In [11]:
# Install necessary libraries
# !pip install requests beautifulsoup4 spacy textblob sqlalchemy pandas
# !python -m spacy download en_core_web_sm

# Import necessary libraries
import requests
from bs4 import BeautifulSoup
import spacy
from textblob import TextBlob
import pandas as pd
from sqlalchemy import create_engine

# Task 1: Data Scraping
def scrape_article(url: str) -> str:
    """
    Fetches and extracts the main text content of a news article from the given URL.
    """
    try:
        # Ensure URL starts with http/https
        if not url.startswith(('http://', 'https://')):
            url = f"https://{url}"

        # Make a request to the URL
        response = requests.get(url, timeout=10)
        response.raise_for_status()

        # Parse the HTML
        soup = BeautifulSoup(response.text, 'html.parser')

        # Extract the title and paragraphs
        title = soup.find('h1').get_text(strip=True) if soup.find('h1') else "No Title Found"
        paragraphs = soup.find_all('p')
        content = " ".join(para.get_text(strip=True) for para in paragraphs)

        # Check if content exists
        if not content.strip():
            return "No content found in the article."

        return f"{title}\n\n{content}"
    except requests.exceptions.MissingSchema:
        return "Invalid URL format.
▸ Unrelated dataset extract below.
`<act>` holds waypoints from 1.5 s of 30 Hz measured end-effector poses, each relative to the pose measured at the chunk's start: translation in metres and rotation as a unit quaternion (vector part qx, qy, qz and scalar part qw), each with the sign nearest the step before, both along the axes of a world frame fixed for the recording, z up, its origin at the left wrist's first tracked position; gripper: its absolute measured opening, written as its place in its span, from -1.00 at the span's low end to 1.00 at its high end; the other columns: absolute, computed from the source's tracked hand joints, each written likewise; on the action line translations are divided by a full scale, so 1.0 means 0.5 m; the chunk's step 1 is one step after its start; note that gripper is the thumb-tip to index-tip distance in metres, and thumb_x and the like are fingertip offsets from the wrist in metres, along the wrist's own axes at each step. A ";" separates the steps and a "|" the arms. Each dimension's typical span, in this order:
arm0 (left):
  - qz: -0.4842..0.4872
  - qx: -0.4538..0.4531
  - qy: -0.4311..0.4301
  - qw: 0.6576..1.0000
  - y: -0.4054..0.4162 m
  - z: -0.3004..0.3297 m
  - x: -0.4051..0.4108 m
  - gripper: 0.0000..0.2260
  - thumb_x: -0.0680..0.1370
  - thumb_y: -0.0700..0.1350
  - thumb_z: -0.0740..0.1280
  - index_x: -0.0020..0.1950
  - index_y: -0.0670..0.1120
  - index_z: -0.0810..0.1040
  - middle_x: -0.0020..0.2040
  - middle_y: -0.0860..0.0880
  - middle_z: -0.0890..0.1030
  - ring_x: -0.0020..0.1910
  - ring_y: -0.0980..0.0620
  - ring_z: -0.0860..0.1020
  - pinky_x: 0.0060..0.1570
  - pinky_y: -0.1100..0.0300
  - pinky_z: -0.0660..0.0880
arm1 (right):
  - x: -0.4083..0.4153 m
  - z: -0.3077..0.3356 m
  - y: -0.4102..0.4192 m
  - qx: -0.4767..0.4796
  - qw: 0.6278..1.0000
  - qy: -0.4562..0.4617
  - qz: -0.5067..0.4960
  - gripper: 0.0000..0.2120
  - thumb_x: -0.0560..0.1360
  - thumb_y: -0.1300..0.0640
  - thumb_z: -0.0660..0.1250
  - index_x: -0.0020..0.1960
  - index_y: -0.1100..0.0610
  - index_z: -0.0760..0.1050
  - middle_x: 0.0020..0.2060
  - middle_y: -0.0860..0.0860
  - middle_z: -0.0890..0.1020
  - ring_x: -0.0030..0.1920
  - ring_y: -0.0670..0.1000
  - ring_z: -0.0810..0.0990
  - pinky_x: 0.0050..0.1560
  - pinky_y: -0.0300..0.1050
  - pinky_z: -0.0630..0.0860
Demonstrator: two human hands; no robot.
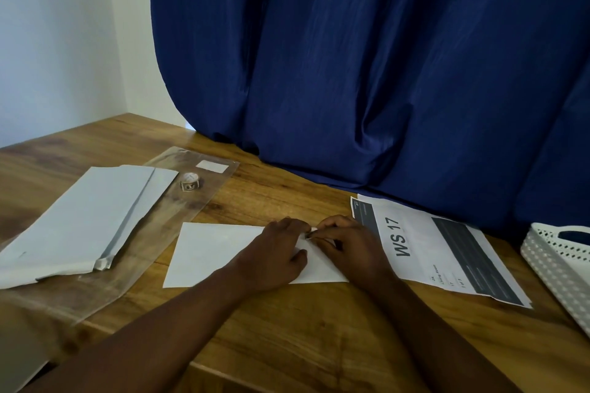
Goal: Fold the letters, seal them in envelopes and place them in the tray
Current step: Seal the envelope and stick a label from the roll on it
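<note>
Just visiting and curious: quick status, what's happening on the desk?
Both hands, left and right, pinching the white envelope's right end. Tray waits far right. WS 17 sheet lies between.

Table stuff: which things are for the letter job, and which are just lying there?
For the job:
white envelope, under both hands, which pinch its right end
stack of envelopes
white tray

Just lying about:
WS 17 sheet
clear plastic sleeve
small tape roll
blue curtain
</note>
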State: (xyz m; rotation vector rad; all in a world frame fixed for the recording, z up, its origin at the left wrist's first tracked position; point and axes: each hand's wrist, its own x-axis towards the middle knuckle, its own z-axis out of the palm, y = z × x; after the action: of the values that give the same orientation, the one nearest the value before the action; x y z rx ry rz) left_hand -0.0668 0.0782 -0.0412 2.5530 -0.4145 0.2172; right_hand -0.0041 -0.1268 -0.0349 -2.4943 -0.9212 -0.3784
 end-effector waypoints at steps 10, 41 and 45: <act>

Please include http:// or https:// in the URL."
    except requests.exceptions.RequestException as e:
        return f"Error fetching the article: {e}"
    except Exception as e:
        return f"An unexpected error occurred: {e}"

# Task 2: Entity Extraction
def extract_entities(text):
    """Extract PERSON and ORG entities using Spacy's Named Entity Recognition (NER)."""
    nlp = spacy.load("en_core_web_sm")
    doc = nlp(text)
    entities = {"PERSON": set(), "ORG": set()}
    for ent in doc.ents:
        if ent.label_ in entities:
            entities[ent.label_].add(ent.text)
    return entities

# Task 3: Sentiment Analysis
def analyze_sentiment(text):
    """Classify the sentiment of the text as positive, negative, or neutral."""
    analysis = TextBlob(text)
    polarity = analysis.sentiment.polarity
    if polarity > 0:
        return "Positive"
    elif polarity < 0:
        return "Negative"
    else:
        return "Neutral"

# Task 4: Storage
def store_in_database(url, article_text, entities, sentiment):
    """Store the scraped data, entities, and sentiment analysis results into a database."""
    try:
        # Define a SQLite database
        engine = create_engine('sqlite:///articles.db')
        connection = engine.connect()

        # Prepare the data
        data = {
            "URL": [url],
            "Text": [article_text],
            "Persons": [', '.join(entities["PERSON"])],
            "Organizations": [', '.join(entities["ORG"])],
            "Sentiment": [sentiment]
        }
        df = pd.DataFrame(data)

        # Store the data
        df.to_sql('articles', con=engine, if_exists='append', index=False)
        print("Data successfully stored in the database.")
    except Exception as e:
        print("Error occurred while storing data in the database:", e)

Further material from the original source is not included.